Summary
When imaging hydraulic stimulations, the industry requires alternative methods to acquire microseismic data when vertical wells are unavailable for downhole monitoring. Surface acquisition of microseismic data is one such method that can be used. This method may have lower costs in some cases when used for acquiring multiple wells on the same pad. It can also avoid impacting completions, in particular, during zipper stimulations when a downhole well is required for imaging. New processing techniques and acquisition methods in this field appear to show promising results for event detections and improved focal mechanism solutions (FMS) for fracture network classification.

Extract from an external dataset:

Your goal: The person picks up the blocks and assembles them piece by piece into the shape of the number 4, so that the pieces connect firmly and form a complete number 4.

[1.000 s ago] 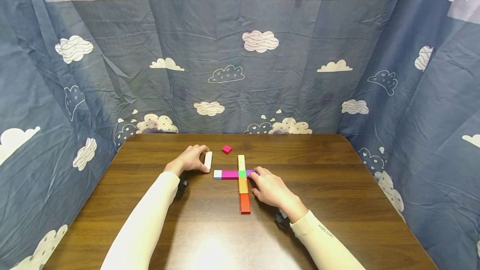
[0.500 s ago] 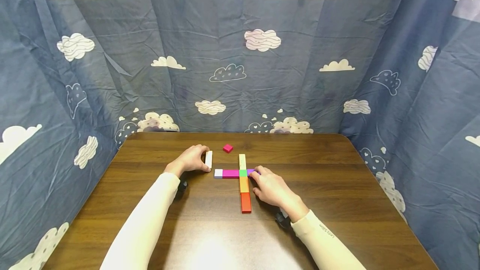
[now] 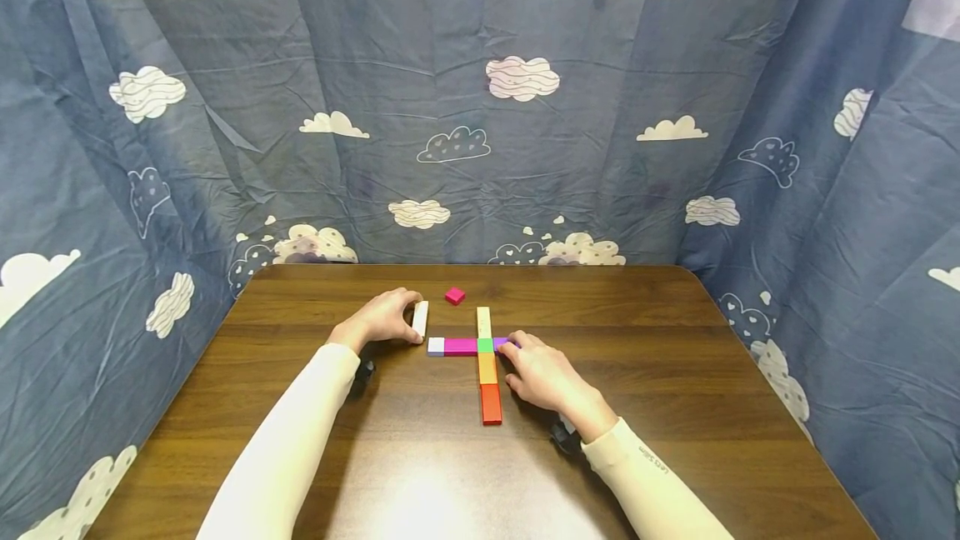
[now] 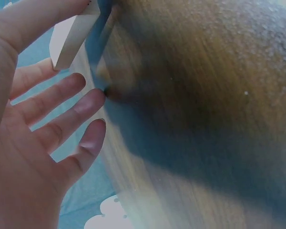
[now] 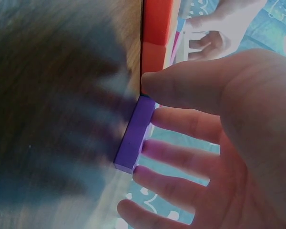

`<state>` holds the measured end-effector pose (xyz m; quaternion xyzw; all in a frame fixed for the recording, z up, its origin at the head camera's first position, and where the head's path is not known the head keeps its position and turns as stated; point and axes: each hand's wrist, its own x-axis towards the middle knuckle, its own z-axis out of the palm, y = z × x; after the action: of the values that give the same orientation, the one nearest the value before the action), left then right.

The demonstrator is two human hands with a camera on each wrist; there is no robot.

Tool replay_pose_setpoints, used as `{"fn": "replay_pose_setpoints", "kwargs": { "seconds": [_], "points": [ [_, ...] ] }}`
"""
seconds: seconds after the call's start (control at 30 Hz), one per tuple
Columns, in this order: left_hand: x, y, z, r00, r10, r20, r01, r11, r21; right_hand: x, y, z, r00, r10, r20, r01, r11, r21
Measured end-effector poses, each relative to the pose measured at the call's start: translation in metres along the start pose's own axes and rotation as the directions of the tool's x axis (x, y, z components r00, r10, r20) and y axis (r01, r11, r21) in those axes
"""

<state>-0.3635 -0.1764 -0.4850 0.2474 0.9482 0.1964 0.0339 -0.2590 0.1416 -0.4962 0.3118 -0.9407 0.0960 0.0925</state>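
Observation:
My left hand (image 3: 381,319) pinches a white, flat oblong block (image 3: 421,319) between thumb and index finger; its other fingers stay free of it in the left wrist view. Just right of it, colored blocks form a cross on the table. A green block (image 3: 485,346) sits at the center, a cream block (image 3: 483,322) above, and orange (image 3: 487,368) and red blocks (image 3: 491,405) below. A magenta block (image 3: 461,347) and a pale blue block (image 3: 436,347) make the left arm. My right hand (image 3: 543,373) rests fairly straight fingertips on the purple block (image 5: 135,133), thumb against the orange one.
Behind the cross lies a loose crimson block (image 3: 455,296). The brown wooden table (image 3: 675,407) has rounded far corners. A blue curtain (image 3: 465,215) with cloud prints hangs behind and along both sides.
My left hand has shifted slightly to the right with the white block, bringing it a little closer to the cross. The right hand and the cross have stayed in place.

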Motion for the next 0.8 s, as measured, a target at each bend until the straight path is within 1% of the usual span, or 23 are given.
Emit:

Pioneer and numerous operators have shown that recording microseismic with a star-pattern surface array has proven to be successful in the Eagle Ford Shale Formation in South Texas. For Pioneer, this acquisition was paired with monitoring from a downhole array in a nearby vertical offset well. Both methods of observation recorded the overall stimulation and found a similar maximum stress azimuth and fracture orientation, which was also obtained from an oil base micro-imager (OBMI) tool. However, differences were noted in the event counts and fracture geometries, which are dependent upon the limitations of each acquisition method.
Acquiring microseismic data using surface arrays has proven in the past to be a challenge in the Midland Basin of West Texas. Pioneer Natural Resources (Pioneer) has previously used two vendors to record microseismic data in Midland and Reagan Counties using star- and patch-arrays at the surface. Both array types provided focal mechanism solutions (FMS) to help characterize the fractures and provide stimulation geometries, including average fracture length, height and azimuth. In one of these past jobs, Pioneer also acquired downhole along with the surface data. In this project, the patch- and nearby downhole-array recorded the same hydraulic stimulation and their microseismic datasets confirmed the same maximum stress azimuth. Yet, the same limitations of surface acquisition were apparent in both types of arrays, specifically the problem of very low event counts. It is suspected that the low event counts are due to energy attenuation in the shallow, high-velocity evaporites prevalent in the Midland Basin.
In an attempt to better understand the limitations of surface arrays in the Midland Basin, Pioneer along with two surface contractors (Dawson and NanoSeis) undertook a large scale project to better quantify differences between the downhole and surface methods as well as to test acquisition systems. These companies put together a large-scale (using four times the geophones of standard surface arrays) surface patch-array test program with the purpose of mitigating the shallow attenuation effects through signal enhancement via high fold, from an increased number of geophones. In this design, each patch was augmented with an inset array of 3-component geophones. This microseismic dataset was compared to one recorded by a nearby downhole array for the same project, and a portion of these data are shown and discussed in this paper. Beyond recognizing key similarities and differences in the microseismic attributes from the downhole and surface data in the context of the related stimulation, one of the most significant contributions of this test is that the data can be decimated to determine the minimum requirements for a successful surface acquisition of microseismic data in the Midland Basin.